Problem >> Since the pictures are not wanted, retype the listing below exactly and without them.

(Data section)

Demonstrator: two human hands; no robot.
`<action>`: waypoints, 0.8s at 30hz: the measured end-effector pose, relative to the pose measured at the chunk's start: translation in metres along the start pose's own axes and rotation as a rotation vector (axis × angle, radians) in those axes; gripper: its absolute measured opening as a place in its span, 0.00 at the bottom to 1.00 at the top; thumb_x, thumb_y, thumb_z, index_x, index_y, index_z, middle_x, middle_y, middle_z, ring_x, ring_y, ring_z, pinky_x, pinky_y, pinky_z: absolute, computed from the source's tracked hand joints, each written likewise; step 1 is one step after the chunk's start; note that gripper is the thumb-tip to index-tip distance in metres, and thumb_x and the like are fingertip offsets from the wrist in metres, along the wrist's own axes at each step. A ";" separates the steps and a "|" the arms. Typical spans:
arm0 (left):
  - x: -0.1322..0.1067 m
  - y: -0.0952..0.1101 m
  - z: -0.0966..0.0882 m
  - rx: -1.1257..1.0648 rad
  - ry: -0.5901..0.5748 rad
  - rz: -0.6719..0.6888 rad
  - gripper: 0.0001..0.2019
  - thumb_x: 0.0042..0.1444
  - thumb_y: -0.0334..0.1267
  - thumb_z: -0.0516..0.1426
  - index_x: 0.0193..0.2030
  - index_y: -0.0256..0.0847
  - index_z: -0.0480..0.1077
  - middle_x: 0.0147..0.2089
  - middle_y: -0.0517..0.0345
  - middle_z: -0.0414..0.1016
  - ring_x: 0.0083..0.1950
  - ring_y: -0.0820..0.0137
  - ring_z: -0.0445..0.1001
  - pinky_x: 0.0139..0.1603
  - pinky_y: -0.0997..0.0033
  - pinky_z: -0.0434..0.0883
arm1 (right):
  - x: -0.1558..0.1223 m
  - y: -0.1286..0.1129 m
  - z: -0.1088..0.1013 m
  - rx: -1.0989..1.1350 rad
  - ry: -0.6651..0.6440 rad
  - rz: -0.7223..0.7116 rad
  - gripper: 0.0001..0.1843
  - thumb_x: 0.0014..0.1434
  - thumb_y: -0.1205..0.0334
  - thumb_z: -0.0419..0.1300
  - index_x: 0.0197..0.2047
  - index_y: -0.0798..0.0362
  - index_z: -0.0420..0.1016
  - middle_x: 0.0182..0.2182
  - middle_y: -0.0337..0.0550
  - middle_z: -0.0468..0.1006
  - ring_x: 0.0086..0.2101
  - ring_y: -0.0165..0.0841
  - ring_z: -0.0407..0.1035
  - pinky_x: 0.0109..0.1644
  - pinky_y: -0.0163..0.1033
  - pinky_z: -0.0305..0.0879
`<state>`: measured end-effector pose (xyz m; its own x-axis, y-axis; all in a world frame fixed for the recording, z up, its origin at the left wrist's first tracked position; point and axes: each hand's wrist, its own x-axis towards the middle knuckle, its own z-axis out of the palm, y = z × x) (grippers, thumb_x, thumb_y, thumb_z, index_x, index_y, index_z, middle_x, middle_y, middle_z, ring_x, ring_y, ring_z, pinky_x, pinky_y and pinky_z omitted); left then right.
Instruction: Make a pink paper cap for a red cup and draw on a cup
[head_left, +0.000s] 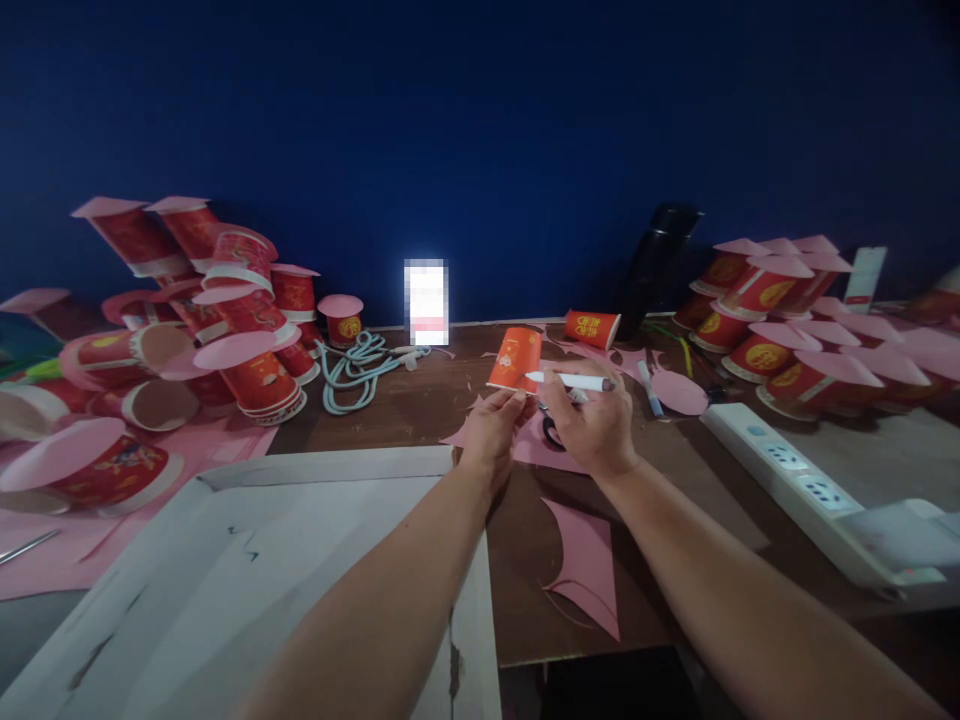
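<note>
My left hand [491, 435] grips a red paper cup [517, 352] by its lower edge, holding it above the brown table. In my right hand [604, 420] is a white marker [574, 381] with a dark end, its tip pointing left at the cup's side. Whether the tip touches the cup I cannot tell. Below my hands lie pink paper scraps [551, 445] and the dark handle ring of scissors [553, 432], partly hidden. Another red paper cup [592, 327] lies on its side behind, to the right.
Red cups with pink paper discs are piled at left [247, 310] and right [772, 290]. A coiled cable [352, 375], a lit phone [426, 300], a black bottle [660, 260], a power strip [787, 470] and a white tray [330, 462] surround my hands.
</note>
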<state>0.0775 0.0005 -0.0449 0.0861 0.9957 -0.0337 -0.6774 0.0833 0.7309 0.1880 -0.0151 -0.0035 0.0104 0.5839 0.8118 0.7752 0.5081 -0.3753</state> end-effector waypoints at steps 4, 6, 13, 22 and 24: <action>-0.001 0.001 0.001 0.002 0.006 0.005 0.07 0.42 0.35 0.64 0.26 0.35 0.71 0.28 0.58 0.72 0.33 0.77 0.70 0.47 0.70 0.66 | 0.001 -0.002 -0.001 -0.011 -0.011 0.023 0.09 0.58 0.59 0.56 0.34 0.52 0.75 0.33 0.43 0.80 0.36 0.36 0.73 0.44 0.43 0.66; -0.001 0.002 0.001 0.005 0.007 0.011 0.07 0.43 0.35 0.64 0.25 0.35 0.71 0.28 0.58 0.72 0.33 0.77 0.70 0.47 0.71 0.66 | 0.001 -0.002 -0.001 -0.019 -0.013 0.028 0.09 0.58 0.59 0.56 0.32 0.52 0.75 0.31 0.43 0.80 0.35 0.36 0.73 0.43 0.42 0.66; -0.001 0.003 0.003 -0.020 0.009 0.011 0.06 0.43 0.35 0.64 0.26 0.35 0.73 0.28 0.59 0.72 0.33 0.77 0.70 0.47 0.73 0.66 | 0.001 -0.001 0.000 -0.028 -0.028 0.008 0.09 0.58 0.59 0.56 0.29 0.52 0.74 0.29 0.41 0.79 0.33 0.34 0.73 0.41 0.41 0.65; -0.003 0.008 0.005 -0.089 0.041 -0.015 0.07 0.42 0.33 0.64 0.24 0.34 0.71 0.27 0.59 0.72 0.33 0.76 0.71 0.47 0.71 0.67 | -0.001 -0.003 0.001 -0.041 -0.006 -0.013 0.08 0.58 0.59 0.56 0.32 0.52 0.75 0.32 0.43 0.80 0.35 0.35 0.74 0.45 0.42 0.65; -0.005 0.010 0.006 -0.093 0.050 -0.020 0.06 0.43 0.32 0.64 0.24 0.34 0.71 0.28 0.58 0.72 0.33 0.77 0.71 0.46 0.71 0.67 | -0.001 -0.002 0.001 -0.043 -0.004 -0.017 0.07 0.58 0.59 0.57 0.35 0.51 0.76 0.33 0.43 0.80 0.37 0.36 0.74 0.45 0.43 0.65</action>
<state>0.0748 -0.0036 -0.0339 0.0654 0.9943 -0.0839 -0.7407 0.1047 0.6636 0.1862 -0.0160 -0.0041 -0.0057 0.5779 0.8161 0.8020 0.4901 -0.3415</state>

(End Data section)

Response to this task >>
Demonstrator: two human hands; no robot.
`<action>`: waypoints, 0.8s at 30hz: the measured end-effector pose, relative to the pose measured at the chunk's start: translation in metres along the start pose's own axes and rotation as a rotation vector (axis × angle, radians) in those axes; gripper: its absolute measured opening as a place in its span, 0.00 at the bottom to 1.00 at the top; thumb_x, thumb_y, thumb_z, index_x, index_y, index_z, middle_x, middle_y, middle_z, ring_x, ring_y, ring_z, pinky_x, pinky_y, pinky_z: absolute, computed from the source's tracked hand joints, each written likewise; step 1 is one step after the chunk's start; note that gripper is the thumb-tip to index-tip distance in metres, and thumb_x and the like are fingertip offsets from the wrist in metres, along the wrist's own axes at each step. A ";" separates the steps and a "|" the arms. Typical spans:
arm0 (left):
  - x: -0.1322..0.1067 m
  - y: -0.0952..0.1101 m
  - z: -0.0966..0.0882 m
  - rx: -1.1257..1.0648 rad
  - ry: -0.5901..0.5748 rad
  - rz: -0.6719..0.6888 rad
  - gripper: 0.0001..0.2019
  - thumb_x: 0.0042..0.1444
  - thumb_y: -0.0334..0.1267
  - thumb_z: -0.0516..0.1426
  - index_x: 0.0193..0.2030
  - index_y: -0.0256..0.0847
  - index_z: -0.0480..0.1077
  - middle_x: 0.0147..0.2089
  - middle_y: -0.0517..0.0345
  - middle_z: -0.0414..0.1016
  - ring_x: 0.0083..0.1950
  - ring_y: -0.0820..0.0137
  - ring_z: -0.0445..0.1001
  - pinky_x: 0.0139..0.1603
  - pinky_y: -0.0997..0.0033
  - pinky_z: -0.0434..0.0883
arm1 (right):
  - x: -0.1558..0.1223 m
  - y: -0.1286..0.1129 m
  - z: -0.1088..0.1013 m
  - rx: -1.0989..1.1350 rad
  - ry: -0.6651..0.6440 rad
  - rz: -0.7223..0.7116 rad
  - gripper: 0.0001..0.1843
  - thumb_x: 0.0014..0.1434
  - thumb_y: -0.1205..0.0334
  - thumb_z: -0.0419..0.1300
  - index_x: 0.0197..0.2047
  - index_y: -0.0798..0.0362
  - index_z: -0.0420..0.1016
  - middle_x: 0.0182..0.2182
  - middle_y: -0.0337..0.0550
  - middle_z: -0.0468..0.1006
  - ring_x: 0.0086..0.2101
  - ring_y: -0.0165..0.0841
  - ring_z: -0.0407..0.1035
  - pinky_x: 0.0109..0.1644
  - pinky_y: -0.0163..0.1033
  - pinky_z: -0.0305..0.0879
`<state>`: measured end-effector pose (xyz m; its own x-axis, y-axis; all in a world frame fixed for the recording, z up, its origin at the left wrist's first tracked position; point and axes: each hand's wrist, its own x-axis towards the middle knuckle, its own z-axis out of the palm, y = z × x) (grippers, thumb_x, thumb_y, thumb_z, index_x, index_y, index_z, middle_x, middle_y, middle_z, ring_x, ring_y, ring_z, pinky_x, pinky_y and pinky_z omitted); left then right.
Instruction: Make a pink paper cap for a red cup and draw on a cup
[head_left, +0.000s] 
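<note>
My left hand [491, 435] grips a red paper cup [517, 352] by its lower edge, holding it above the brown table. In my right hand [604, 420] is a white marker [574, 381] with a dark end, its tip pointing left at the cup's side. Whether the tip touches the cup I cannot tell. Below my hands lie pink paper scraps [551, 445] and the dark handle ring of scissors [553, 432], partly hidden. Another red paper cup [592, 327] lies on its side behind, to the right.
Red cups with pink paper discs are piled at left [247, 310] and right [772, 290]. A coiled cable [352, 375], a lit phone [426, 300], a black bottle [660, 260], a power strip [787, 470] and a white tray [330, 462] surround my hands.
</note>
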<state>0.0775 0.0005 -0.0449 0.0861 0.9957 -0.0337 -0.6774 0.0833 0.7309 0.1880 -0.0151 -0.0035 0.0104 0.5839 0.8118 0.7752 0.5081 -0.3753</state> end-effector waypoints at steps 4, 6, 13, 22 and 24: <action>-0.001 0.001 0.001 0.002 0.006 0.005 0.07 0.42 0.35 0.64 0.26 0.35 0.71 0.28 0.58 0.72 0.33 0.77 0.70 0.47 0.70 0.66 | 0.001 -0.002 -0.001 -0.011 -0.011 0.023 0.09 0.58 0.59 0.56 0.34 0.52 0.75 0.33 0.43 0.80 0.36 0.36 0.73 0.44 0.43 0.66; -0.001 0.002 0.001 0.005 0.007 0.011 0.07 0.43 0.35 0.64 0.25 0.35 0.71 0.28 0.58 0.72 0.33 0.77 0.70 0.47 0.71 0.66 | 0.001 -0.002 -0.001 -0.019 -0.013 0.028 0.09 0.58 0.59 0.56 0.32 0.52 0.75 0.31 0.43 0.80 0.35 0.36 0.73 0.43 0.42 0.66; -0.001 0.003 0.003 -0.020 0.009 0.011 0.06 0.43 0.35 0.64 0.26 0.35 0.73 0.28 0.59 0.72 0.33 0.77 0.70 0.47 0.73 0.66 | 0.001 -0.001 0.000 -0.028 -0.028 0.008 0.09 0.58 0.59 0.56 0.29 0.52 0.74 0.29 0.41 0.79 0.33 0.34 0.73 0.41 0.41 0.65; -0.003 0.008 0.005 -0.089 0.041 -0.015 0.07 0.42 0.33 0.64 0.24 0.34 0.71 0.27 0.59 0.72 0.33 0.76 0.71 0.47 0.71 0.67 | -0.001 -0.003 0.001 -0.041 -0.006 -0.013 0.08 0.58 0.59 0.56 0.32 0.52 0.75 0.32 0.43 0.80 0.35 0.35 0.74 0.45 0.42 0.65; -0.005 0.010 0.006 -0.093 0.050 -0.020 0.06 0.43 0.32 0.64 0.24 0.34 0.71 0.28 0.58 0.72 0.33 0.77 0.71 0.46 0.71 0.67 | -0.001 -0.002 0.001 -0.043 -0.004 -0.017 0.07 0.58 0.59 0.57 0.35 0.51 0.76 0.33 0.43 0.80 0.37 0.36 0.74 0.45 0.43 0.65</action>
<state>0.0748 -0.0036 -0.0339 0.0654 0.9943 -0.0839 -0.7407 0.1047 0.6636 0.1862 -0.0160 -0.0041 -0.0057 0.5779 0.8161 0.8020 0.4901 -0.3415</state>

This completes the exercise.